● **EXERCISE PROMPT**:
Although pictures appear in the data, the answer should contain only the lines from its start through the line with "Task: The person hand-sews", written out exactly.
★ ★ ★ ★ ★ ★ ★
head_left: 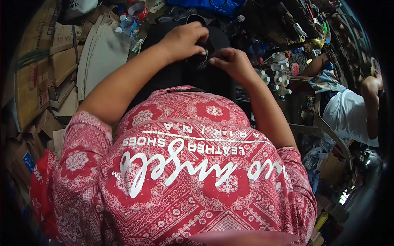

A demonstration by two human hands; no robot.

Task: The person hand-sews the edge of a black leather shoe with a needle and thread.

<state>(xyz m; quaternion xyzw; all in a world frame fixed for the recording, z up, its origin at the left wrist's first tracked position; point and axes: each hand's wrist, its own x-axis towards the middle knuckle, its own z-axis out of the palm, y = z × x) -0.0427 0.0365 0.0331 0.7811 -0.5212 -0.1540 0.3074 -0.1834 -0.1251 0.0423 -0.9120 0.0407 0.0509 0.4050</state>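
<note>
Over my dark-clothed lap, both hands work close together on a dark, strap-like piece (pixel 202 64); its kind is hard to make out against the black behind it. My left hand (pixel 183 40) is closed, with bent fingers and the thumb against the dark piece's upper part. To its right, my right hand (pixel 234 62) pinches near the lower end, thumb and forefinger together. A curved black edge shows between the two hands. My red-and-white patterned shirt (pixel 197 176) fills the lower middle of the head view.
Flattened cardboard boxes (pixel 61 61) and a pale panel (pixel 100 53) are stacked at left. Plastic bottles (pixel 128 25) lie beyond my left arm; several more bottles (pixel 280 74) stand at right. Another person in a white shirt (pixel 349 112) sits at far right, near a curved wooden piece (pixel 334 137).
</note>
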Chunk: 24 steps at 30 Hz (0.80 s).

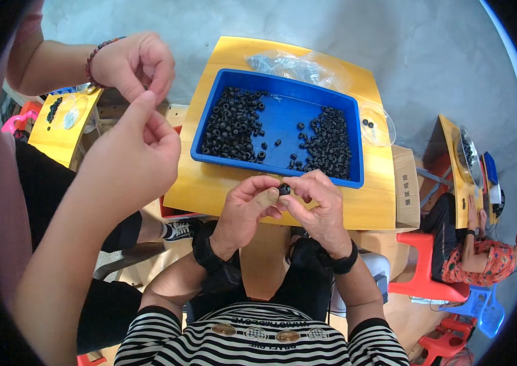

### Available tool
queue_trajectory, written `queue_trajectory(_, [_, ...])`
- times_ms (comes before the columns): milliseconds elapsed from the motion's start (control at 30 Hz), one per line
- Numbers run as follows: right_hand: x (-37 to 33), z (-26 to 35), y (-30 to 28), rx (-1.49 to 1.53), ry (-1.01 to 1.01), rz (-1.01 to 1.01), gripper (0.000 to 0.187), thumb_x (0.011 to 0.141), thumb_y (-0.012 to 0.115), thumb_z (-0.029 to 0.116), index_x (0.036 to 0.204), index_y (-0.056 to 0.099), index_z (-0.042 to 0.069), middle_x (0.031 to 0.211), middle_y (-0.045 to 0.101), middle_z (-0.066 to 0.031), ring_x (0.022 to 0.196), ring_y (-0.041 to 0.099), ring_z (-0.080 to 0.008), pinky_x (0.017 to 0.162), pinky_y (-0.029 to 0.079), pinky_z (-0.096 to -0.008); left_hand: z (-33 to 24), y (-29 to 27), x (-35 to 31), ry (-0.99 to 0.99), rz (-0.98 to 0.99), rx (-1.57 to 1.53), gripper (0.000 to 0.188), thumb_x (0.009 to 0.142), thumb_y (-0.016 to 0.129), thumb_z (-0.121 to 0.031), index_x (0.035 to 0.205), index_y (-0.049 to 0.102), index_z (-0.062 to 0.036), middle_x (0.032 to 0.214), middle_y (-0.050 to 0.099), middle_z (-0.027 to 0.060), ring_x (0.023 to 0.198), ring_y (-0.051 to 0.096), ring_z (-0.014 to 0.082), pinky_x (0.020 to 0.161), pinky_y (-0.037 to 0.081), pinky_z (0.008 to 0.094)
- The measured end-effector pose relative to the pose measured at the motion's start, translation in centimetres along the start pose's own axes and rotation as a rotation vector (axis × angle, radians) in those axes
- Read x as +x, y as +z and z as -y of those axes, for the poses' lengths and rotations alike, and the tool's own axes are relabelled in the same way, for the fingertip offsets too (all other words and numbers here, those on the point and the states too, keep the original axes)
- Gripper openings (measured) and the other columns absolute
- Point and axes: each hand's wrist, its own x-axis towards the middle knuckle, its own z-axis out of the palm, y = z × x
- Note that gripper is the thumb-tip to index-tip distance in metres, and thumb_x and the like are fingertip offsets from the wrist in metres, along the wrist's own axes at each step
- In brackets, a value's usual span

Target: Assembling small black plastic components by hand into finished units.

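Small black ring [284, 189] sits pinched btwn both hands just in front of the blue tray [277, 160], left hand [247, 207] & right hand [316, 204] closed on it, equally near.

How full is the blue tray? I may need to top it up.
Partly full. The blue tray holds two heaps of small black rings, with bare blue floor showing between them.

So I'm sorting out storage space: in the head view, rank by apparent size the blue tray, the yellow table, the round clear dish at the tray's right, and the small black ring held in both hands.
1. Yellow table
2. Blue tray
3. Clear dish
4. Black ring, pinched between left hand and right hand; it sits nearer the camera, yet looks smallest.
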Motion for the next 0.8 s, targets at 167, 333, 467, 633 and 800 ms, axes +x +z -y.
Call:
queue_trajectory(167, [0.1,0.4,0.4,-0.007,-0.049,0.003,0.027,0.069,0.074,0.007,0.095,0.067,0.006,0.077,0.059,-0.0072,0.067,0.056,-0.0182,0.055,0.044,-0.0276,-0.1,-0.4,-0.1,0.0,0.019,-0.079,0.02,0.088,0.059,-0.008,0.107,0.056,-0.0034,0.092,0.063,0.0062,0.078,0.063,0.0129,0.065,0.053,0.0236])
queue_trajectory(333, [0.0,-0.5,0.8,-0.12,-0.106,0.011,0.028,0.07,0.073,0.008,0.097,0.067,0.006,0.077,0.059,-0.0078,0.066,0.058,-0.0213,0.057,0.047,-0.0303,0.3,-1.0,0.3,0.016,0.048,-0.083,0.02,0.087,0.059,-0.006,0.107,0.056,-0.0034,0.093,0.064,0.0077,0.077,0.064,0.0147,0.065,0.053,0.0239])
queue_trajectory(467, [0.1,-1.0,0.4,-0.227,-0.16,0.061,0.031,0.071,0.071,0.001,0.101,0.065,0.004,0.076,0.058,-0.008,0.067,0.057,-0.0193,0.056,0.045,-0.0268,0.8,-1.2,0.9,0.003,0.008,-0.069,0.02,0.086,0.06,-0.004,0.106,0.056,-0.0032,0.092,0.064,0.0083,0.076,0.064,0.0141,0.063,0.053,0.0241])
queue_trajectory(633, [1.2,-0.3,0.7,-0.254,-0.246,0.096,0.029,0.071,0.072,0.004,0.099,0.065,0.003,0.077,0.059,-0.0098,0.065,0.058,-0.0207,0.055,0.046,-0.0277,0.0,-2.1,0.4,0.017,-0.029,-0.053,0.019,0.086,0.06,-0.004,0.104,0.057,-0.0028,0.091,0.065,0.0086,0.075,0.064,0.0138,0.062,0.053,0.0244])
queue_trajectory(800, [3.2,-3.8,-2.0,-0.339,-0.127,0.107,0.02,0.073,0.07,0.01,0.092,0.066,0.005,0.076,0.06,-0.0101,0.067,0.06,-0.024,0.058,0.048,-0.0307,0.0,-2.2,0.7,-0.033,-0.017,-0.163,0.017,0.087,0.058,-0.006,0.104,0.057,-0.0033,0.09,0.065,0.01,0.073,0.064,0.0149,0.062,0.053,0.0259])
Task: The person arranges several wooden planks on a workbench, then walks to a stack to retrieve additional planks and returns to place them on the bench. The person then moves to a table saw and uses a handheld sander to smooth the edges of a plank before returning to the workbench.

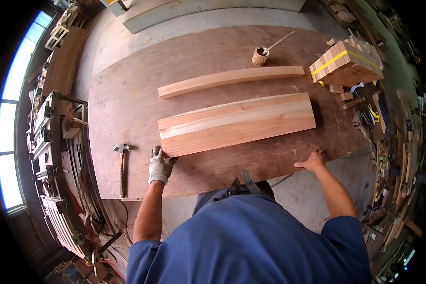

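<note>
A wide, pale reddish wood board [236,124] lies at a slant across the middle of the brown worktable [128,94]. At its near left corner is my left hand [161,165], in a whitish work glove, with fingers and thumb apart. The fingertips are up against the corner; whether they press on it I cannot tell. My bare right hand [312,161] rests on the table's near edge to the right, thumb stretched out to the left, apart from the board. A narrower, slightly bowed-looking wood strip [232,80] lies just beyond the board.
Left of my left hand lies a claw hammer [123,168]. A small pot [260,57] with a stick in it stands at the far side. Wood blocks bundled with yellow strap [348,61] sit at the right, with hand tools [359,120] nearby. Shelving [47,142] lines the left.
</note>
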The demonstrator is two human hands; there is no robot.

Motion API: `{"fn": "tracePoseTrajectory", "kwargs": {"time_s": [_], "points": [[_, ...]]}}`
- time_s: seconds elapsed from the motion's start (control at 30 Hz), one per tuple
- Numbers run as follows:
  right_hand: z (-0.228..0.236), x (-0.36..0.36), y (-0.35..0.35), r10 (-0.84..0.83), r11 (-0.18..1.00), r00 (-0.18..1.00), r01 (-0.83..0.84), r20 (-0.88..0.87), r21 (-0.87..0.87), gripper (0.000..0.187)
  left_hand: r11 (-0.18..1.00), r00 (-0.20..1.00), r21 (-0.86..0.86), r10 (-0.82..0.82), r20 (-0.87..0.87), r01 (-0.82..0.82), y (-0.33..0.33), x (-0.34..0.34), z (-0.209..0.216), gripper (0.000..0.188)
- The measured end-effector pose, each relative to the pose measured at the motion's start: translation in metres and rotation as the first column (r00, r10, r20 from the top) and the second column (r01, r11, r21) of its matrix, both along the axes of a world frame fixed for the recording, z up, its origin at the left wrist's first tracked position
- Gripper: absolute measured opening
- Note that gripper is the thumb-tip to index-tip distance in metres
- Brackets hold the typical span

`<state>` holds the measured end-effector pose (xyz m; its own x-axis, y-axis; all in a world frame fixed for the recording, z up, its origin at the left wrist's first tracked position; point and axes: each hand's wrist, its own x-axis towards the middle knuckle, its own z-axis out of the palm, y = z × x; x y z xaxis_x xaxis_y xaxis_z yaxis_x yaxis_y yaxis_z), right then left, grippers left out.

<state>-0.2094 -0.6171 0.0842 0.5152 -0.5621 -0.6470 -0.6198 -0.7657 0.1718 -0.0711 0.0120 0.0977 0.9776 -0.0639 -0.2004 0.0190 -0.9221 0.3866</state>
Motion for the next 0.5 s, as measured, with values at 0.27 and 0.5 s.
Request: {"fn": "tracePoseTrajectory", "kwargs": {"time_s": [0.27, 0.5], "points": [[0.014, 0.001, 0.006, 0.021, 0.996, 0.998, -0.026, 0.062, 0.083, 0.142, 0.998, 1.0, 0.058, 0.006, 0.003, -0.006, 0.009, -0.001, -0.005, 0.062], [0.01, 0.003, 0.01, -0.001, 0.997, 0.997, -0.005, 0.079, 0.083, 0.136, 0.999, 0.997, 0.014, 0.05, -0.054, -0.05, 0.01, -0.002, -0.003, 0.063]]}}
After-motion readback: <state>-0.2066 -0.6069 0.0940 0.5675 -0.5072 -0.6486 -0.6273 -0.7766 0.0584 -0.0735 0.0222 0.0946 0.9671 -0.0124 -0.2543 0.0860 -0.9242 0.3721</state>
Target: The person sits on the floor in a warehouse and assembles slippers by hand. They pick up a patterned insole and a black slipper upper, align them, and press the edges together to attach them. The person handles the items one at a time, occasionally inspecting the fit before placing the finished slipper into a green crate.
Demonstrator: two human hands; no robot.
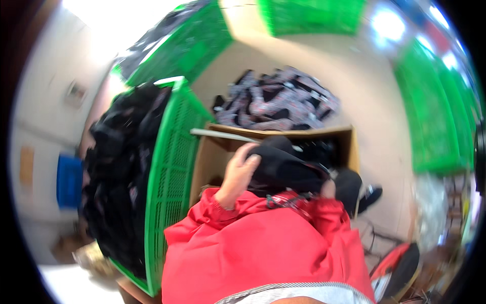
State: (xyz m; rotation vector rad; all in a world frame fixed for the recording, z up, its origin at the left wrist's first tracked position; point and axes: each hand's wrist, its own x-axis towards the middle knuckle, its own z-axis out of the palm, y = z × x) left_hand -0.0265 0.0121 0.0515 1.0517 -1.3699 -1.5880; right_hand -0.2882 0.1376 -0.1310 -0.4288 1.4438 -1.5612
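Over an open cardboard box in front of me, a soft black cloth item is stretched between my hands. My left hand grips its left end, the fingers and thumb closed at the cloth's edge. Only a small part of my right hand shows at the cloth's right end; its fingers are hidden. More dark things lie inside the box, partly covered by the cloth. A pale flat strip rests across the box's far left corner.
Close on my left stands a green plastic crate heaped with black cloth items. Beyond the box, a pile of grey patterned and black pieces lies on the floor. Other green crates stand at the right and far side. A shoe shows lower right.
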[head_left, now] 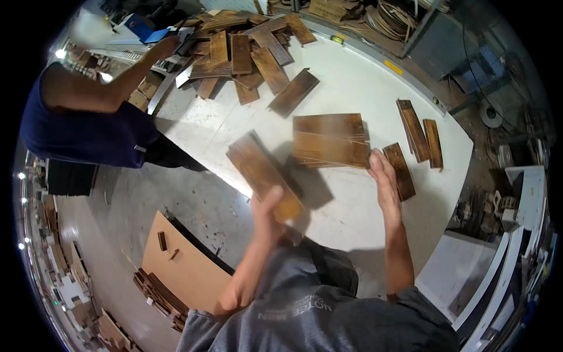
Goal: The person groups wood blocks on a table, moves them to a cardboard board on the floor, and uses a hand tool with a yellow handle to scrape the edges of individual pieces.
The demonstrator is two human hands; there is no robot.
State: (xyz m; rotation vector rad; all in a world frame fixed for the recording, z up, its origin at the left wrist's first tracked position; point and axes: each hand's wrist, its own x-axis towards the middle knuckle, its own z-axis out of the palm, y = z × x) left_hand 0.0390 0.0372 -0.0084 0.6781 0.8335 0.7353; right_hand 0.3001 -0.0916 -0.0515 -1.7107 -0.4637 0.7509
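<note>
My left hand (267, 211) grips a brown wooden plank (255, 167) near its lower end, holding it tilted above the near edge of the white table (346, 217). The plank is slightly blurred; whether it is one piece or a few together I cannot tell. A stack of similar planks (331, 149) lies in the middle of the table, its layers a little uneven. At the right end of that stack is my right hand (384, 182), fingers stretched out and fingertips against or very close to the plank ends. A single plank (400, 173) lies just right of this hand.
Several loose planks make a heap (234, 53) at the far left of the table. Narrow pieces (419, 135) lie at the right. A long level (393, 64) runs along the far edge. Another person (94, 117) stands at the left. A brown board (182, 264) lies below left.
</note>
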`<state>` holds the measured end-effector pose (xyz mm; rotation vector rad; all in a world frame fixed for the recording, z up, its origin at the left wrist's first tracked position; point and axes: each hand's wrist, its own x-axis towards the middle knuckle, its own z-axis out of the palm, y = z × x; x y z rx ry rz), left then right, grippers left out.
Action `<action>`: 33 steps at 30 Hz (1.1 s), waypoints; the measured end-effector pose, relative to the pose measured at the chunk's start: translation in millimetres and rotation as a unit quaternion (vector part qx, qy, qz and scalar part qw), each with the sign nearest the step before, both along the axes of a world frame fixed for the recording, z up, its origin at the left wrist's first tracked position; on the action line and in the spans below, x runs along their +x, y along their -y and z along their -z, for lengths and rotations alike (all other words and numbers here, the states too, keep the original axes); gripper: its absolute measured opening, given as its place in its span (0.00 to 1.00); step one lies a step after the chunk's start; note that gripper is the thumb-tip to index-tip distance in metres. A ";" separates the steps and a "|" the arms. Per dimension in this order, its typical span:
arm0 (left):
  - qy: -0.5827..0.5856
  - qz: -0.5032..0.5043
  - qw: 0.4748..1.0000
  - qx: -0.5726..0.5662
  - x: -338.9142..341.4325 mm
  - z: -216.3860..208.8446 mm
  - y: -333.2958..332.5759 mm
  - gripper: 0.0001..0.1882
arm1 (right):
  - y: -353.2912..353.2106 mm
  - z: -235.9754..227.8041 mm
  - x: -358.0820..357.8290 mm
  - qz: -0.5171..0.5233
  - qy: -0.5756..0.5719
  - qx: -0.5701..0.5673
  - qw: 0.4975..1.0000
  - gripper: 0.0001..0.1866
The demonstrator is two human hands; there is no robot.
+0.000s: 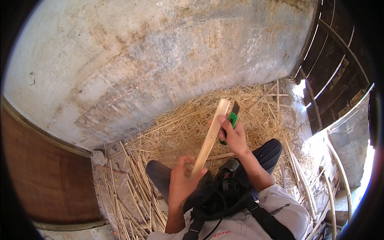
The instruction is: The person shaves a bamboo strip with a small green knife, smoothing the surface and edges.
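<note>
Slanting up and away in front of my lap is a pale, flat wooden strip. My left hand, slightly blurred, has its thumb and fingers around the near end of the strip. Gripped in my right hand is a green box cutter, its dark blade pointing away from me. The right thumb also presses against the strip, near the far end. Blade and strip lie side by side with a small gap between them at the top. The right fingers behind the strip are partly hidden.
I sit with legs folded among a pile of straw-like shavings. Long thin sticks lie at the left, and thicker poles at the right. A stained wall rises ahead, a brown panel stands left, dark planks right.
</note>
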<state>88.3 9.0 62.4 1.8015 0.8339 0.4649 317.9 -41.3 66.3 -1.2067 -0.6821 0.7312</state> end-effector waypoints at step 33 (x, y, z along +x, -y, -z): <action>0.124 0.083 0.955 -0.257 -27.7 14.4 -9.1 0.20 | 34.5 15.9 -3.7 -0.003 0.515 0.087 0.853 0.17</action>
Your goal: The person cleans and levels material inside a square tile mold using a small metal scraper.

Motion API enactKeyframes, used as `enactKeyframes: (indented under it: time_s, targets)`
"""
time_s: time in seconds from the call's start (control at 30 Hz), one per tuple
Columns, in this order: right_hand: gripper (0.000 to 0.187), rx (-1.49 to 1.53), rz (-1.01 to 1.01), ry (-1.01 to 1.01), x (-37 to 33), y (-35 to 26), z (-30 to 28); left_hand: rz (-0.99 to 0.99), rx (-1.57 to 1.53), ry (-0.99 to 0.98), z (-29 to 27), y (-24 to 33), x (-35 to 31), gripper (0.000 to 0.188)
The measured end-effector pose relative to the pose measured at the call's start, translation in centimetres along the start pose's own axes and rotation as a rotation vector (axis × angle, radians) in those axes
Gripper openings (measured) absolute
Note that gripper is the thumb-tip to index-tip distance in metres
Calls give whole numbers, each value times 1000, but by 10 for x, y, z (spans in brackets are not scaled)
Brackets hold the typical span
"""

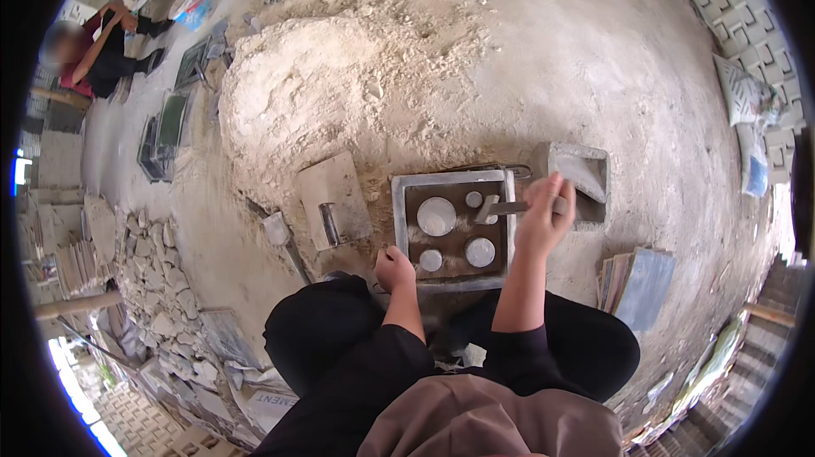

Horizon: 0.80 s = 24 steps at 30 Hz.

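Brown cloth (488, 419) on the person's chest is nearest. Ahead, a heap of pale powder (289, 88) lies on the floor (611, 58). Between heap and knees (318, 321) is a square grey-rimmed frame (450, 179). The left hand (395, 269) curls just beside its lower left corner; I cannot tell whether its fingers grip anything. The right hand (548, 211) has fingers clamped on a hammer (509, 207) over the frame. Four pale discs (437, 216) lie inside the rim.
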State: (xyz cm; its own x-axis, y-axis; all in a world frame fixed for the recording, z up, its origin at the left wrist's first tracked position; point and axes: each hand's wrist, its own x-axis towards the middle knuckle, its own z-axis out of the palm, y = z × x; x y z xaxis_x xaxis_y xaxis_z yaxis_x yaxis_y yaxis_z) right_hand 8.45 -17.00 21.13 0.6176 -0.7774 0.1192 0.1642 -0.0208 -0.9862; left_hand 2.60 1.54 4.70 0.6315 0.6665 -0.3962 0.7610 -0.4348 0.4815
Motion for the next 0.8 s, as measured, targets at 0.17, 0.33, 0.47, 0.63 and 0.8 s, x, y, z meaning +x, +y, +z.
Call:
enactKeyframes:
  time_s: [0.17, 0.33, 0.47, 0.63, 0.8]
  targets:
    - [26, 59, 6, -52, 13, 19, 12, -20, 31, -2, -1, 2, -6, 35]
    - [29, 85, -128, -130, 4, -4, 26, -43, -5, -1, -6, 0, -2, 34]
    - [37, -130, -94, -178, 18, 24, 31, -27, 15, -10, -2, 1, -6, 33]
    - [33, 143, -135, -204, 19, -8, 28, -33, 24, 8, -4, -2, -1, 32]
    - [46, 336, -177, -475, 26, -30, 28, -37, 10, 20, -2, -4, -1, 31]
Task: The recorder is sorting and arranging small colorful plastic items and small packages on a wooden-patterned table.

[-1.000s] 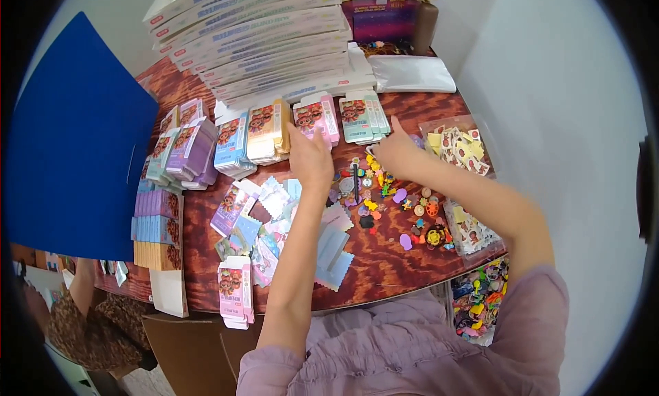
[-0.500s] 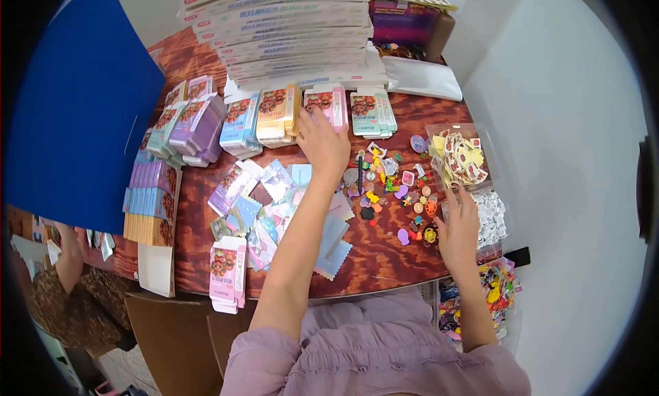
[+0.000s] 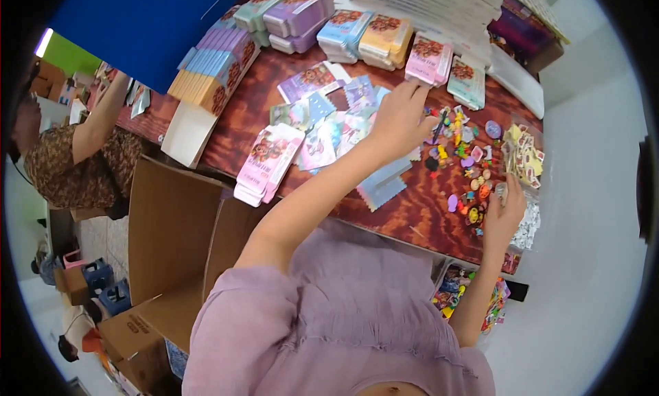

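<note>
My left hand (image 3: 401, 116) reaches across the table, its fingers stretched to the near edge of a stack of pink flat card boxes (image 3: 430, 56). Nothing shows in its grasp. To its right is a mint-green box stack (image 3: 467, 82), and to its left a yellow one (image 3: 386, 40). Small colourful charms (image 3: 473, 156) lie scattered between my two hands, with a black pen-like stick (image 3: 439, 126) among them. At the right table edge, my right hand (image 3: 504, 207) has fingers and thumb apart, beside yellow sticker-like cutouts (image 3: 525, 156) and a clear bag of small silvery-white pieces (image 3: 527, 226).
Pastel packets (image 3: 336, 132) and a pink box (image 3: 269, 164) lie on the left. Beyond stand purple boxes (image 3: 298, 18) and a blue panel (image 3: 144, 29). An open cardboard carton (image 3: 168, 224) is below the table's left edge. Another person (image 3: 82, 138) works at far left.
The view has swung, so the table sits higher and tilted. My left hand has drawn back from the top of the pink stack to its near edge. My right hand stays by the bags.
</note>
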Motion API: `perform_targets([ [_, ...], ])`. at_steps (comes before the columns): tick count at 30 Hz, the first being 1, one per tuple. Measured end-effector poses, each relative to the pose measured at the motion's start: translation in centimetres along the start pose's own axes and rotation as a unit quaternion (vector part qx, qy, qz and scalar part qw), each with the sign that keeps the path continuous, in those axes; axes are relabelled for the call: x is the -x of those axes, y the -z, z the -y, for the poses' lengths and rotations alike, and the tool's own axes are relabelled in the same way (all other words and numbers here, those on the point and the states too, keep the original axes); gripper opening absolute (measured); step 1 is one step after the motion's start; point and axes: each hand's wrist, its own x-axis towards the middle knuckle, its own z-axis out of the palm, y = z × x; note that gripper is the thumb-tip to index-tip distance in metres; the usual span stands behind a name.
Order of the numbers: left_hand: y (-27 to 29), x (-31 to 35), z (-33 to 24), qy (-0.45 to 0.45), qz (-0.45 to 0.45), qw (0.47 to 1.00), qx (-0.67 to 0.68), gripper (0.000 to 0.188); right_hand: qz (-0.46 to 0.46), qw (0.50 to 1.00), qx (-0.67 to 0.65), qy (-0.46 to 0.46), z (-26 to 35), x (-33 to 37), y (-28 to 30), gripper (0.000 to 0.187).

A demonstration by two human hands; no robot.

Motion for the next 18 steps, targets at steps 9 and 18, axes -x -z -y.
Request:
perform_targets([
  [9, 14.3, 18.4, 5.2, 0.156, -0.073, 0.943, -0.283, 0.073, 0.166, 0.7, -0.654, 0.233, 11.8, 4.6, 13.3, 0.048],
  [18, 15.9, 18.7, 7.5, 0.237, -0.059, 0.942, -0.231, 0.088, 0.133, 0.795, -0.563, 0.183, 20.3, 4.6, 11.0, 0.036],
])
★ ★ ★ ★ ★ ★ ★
● **COMPLETED TASK**:
head_left: 

A demonstration by two human hands; no robot.

Task: The person hand-sews the edge of a black leather shoe with a needle and thread.

The response is now done.